> _Try it_
Copy out all of the data that follows, exactly as it appears.
[Recorded data]
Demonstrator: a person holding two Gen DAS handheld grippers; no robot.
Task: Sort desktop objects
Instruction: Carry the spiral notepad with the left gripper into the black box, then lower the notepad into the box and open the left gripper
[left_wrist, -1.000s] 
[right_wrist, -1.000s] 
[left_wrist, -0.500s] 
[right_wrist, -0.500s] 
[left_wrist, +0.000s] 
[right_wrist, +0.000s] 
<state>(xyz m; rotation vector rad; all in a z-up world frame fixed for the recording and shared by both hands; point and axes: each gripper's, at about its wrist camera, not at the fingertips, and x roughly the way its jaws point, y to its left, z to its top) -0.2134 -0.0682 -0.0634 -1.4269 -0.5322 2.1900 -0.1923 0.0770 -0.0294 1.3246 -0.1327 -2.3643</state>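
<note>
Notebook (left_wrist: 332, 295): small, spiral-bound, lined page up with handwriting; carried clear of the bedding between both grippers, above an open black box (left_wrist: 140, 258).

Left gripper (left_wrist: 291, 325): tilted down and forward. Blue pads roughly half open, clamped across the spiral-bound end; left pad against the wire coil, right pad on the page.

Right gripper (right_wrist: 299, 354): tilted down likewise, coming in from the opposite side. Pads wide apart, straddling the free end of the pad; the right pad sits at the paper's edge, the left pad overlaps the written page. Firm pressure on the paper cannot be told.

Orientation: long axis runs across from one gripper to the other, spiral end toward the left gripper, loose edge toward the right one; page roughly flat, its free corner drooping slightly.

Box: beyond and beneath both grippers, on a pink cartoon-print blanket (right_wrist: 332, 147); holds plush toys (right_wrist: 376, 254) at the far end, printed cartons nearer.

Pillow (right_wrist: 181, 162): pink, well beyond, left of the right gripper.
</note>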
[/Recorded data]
> _Task result_
Demonstrator: a person holding two Gen DAS handheld grippers; no robot.
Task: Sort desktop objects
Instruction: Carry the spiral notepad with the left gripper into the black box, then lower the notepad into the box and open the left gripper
[left_wrist, -1.000s] 
[right_wrist, -1.000s] 
[left_wrist, -0.500s] 
[right_wrist, -0.500s] 
[left_wrist, +0.000s] 
[right_wrist, +0.000s] 
<state>(xyz m; rotation vector rad; all in a z-up world frame fixed for the recording and shared by both hands; point and axes: each gripper's, at about its wrist camera, not at the fingertips, and x roughly the way its jaws point, y to its left, z to its top) -0.2134 -0.0682 -0.0634 -1.4269 -0.5322 2.1900 -0.1923 0.0770 -0.0294 1.3246 -0.1327 -2.3643</state>
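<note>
Notebook (left_wrist: 332, 295): small, spiral-bound, lined page up with handwriting; carried clear of the bedding between both grippers, above an open black box (left_wrist: 140, 258).

Left gripper (left_wrist: 291, 325): tilted down and forward. Blue pads roughly half open, clamped across the spiral-bound end; left pad against the wire coil, right pad on the page.

Right gripper (right_wrist: 299, 354): tilted down likewise, coming in from the opposite side. Pads wide apart, straddling the free end of the pad; the right pad sits at the paper's edge, the left pad overlaps the written page. Firm pressure on the paper cannot be told.

Orientation: long axis runs across from one gripper to the other, spiral end toward the left gripper, loose edge toward the right one; page roughly flat, its free corner drooping slightly.

Box: beyond and beneath both grippers, on a pink cartoon-print blanket (right_wrist: 332, 147); holds plush toys (right_wrist: 376, 254) at the far end, printed cartons nearer.

Pillow (right_wrist: 181, 162): pink, well beyond, left of the right gripper.
</note>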

Nothing further is needed to complete the exercise.